ふと視線を向けた先で、思わず目を疑う光景に遭遇しました。
私より少し若いくらいの女性客が、あろうことか常温のお菓子コーナーの棚に、手に持っていた商品をポンと無造作に置いて立ち去ろうとしていたのです。
「まさか…」
嫌な予感がして棚に近づくと、そこに置かれていたのはカチカチに凍った冷凍食品のグラタン。
触れると指先が冷たくなるほどの状態です。
(なんでこんなことするの?)
常温の棚にこんなものを放置すれば、数十分後にはドロドロに溶けて売り物にならなくなってしまいます。
食品を平気で粗末にする振る舞い。
あまりの自己中心的な行動に、私の心の中でフツフツと静かな怒りが湧き上がりました。
私はその冷たいグラタンをサッと手に取ると、足早に去ろうとする女性客の背中を追いかけました。
「あの、すみません!これ、冷凍ですよね?」
声をかけながら、半ば強引にその商品を彼女の手に押し付けます。
「天然」を装った質問攻めで撃退
急に声をかけられた女性客はビクッと肩を揺らし、明らかにバツの悪そうな顔でこちらを振り返りました。
「あ……いや、これ。やっぱり買うのやめたんで」
謝るどころか、面倒くさそうに言い訳をする彼女。その態度に怒りのボルテージが上がりましたが、ここで感情的に怒鳴ってもトラブルになるだけです。
そこで私は、あえて目を丸くして『純粋に疑問を感じている天然な人』を演じることにしました。
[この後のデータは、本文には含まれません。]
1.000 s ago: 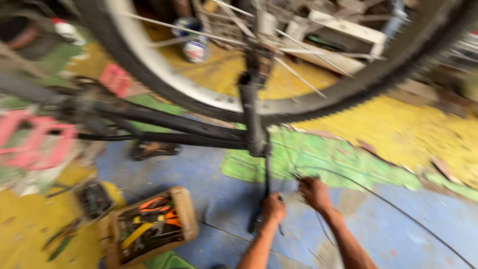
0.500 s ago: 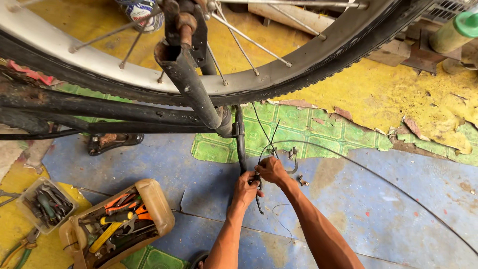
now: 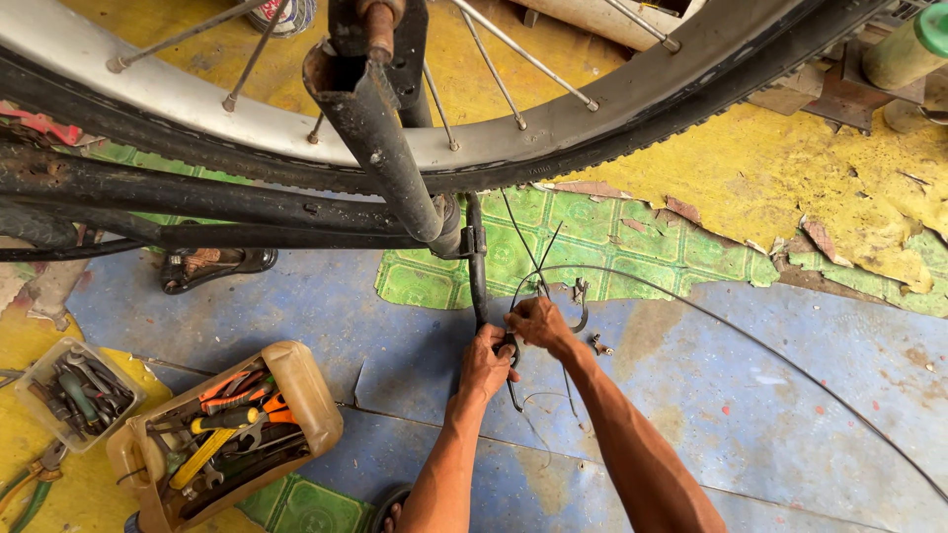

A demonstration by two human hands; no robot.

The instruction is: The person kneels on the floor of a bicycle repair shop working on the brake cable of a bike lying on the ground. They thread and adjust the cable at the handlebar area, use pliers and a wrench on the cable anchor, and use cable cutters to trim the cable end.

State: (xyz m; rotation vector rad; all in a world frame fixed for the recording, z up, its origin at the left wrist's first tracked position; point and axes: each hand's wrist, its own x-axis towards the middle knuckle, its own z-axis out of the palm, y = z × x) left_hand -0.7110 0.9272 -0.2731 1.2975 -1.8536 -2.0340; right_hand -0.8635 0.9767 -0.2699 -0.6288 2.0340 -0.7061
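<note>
Both hands work low by the floor: left hand (image 3: pixel 486 357) has its grip clamped on the handlebar (image 3: pixel 477 286), right hand (image 3: pixel 538 321) pinches the cable (image 3: pixel 750 341). Thin, springy, probably slippery wire; best held near its end.

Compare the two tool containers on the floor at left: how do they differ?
The tan cut-open jug is larger and lies nearer the left hand; the clear plastic tub is smaller and farther left. The jug holds orange- and yellow-handled tools; the tub holds mostly dark, small ones. The jug's walls are opaque, the tub's see-through. Both are open-topped, full of tools, and untouched by either hand.
</note>
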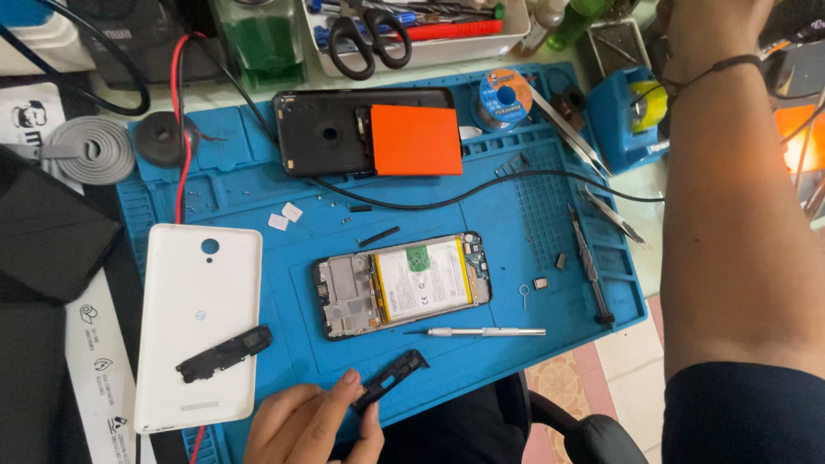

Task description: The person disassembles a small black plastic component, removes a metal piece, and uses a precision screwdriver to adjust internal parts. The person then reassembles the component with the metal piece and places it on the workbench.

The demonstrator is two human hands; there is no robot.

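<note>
My left hand [314, 425] is at the bottom edge and pinches a narrow black plastic cover piece [391, 378] over the near rim of the blue work mat [507, 215]. Just beyond it lies an opened phone [348, 296] with its back off, showing a white and yellow battery [425, 281]. A thin silver screwdriver [490, 332] lies beside the phone. My right arm reaches up the right side, with a dark band on the wrist. My right hand [709, 26] is mostly cut off by the top edge, near a blue stand [623, 112].
A white back cover [202, 292] with a black part [225, 352] on it lies left. A black phone shell [322, 133] under an orange card [415, 139] sits farther back. Tweezers [612, 215], a black pry tool [589, 266], solder spool [505, 93], scissors [369, 39] and cables are around.
</note>
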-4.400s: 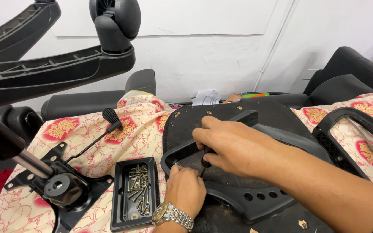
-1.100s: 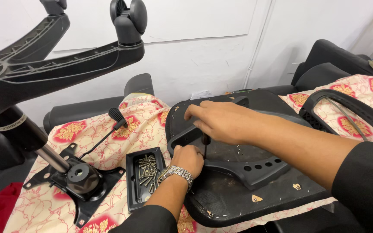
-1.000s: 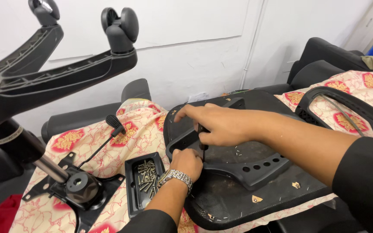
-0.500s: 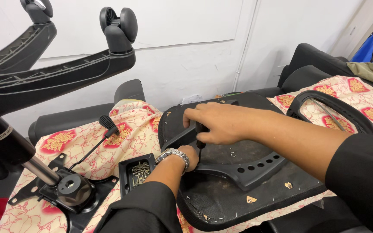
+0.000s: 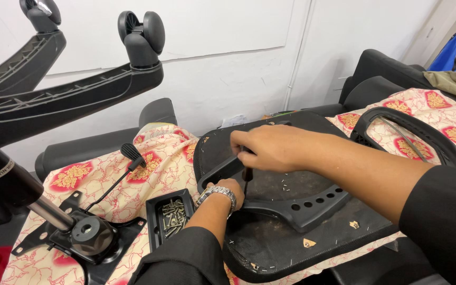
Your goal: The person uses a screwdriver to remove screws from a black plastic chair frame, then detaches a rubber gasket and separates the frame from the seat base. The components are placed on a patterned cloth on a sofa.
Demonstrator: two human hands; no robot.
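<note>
Fingers [image 5: 249,143] of the right hand [image 5: 275,148] are clamped on a thin tool [image 5: 247,178] standing upright over the black seat plate [image 5: 291,232], while the left hand [image 5: 230,191] grips the armrest bracket [image 5: 291,208] to steady it, near the screw tray [image 5: 171,215].

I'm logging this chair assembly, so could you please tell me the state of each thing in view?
Right hand: closed on a screwdriver, tip down at the armrest bracket.
Left hand: steadying the armrest bracket.
Seat underside: facing up, bracket lying on it.
Screw tray: open, filled with screws.
Chair base: tipped, castors in the air.
Second armrest: lying loose on the patterned cloth.
</note>
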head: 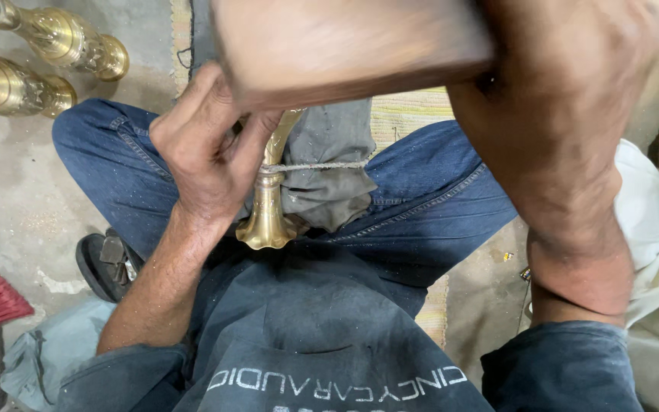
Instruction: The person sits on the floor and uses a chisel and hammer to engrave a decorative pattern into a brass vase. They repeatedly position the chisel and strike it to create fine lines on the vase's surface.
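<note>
Left hand (207, 149): bent at wrist, grip closed around brass piece (267, 210).
Brass piece: upright over lap, flared end down, cord (322, 165) wound around neck.
Right hand (573, 91): raised, blurred; grip state cannot be told.
Floor, far left corner: two brass vessels (40, 57).

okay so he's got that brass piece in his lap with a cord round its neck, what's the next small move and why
Probably draw the cord taut sideways with the right hand while the left hand steadies the brass piece. The cord already loops the piece's narrow neck and runs out to the right, and the left hand grips just above the loop. The right hand is blurred, so its hold is unclear.
</note>
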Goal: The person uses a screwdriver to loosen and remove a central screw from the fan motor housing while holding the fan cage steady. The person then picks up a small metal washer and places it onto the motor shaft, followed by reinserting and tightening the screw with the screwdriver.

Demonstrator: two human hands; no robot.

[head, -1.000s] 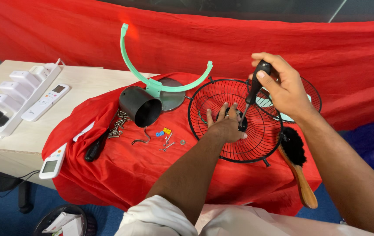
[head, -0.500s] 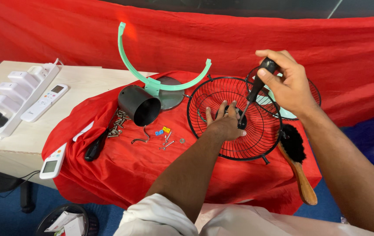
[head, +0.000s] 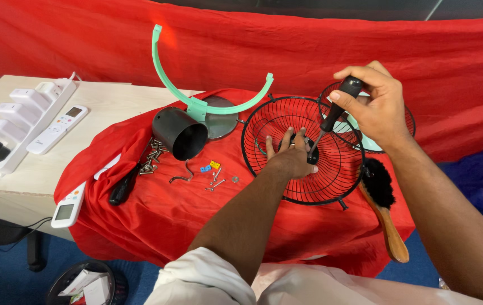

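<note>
Right now R hand (head: pixel 378 107) is wrapped around the black-handled screwdriver (head: pixel 334 116), shaft tilted down-left, tip at the hub of the black fan grille (head: pixel 298 149). L hand (head: pixel 290 156) lies flat, fingers spread, inside the grille beside the tip, so L is nearer the hub. Outward: brush (head: pixel 382 203) right of the grille, loose screws (head: pixel 152 160) and black cylinder (head: pixel 180 133) left on the red cloth (head: pixel 157 214).

The left hand (head: pixel 290 158) is resting inside the wire fan guard (head: pixel 264 121), with the screwdriver (head: pixel 332 118) in the right hand (head: pixel 376 107) above it. A brush (head: pixel 382 203) is lying to the right, a cylinder (head: pixel 179 133) and loose screws (head: pixel 150 158) to the left.
</note>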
「えっ?でも、これ常温の場所に置いたら解凍されちゃいますよね?そうなったら、もう食べられなくなっちゃいますよ?」
「それは……えっと……」
「買うのやめたって、どういうことですか?溶けちゃうとわかってて、わざと関係ない棚に置いたんですか?」
私の少し大きめの声に反応して、すれ違う他のお客さんたちもチラチラとこちらに視線を向け始めました。
周囲の冷たい視線に耐えきれなくなったのか、女性客の顔がみるみるうちに赤く染まります。
「……っ、戻します!」
彼女は逃げるようにグラタンを抱え込むと、冷凍食品コーナーへと小走りで向かっていきました。
遠目からしっかりと元の冷凍ケースに商品を戻すのを確認し、私は小さく息を吐き出しました。
非常識な振る舞いを防ぐことができて、心の中で思わずガッツポーズをした出来事です。
※tendが独自に実施したアンケートで集めた、40代・女性読者様の体験談をもとに記事化しています
※本コンテンツ内の画像は、生成AIを利用して作成しています。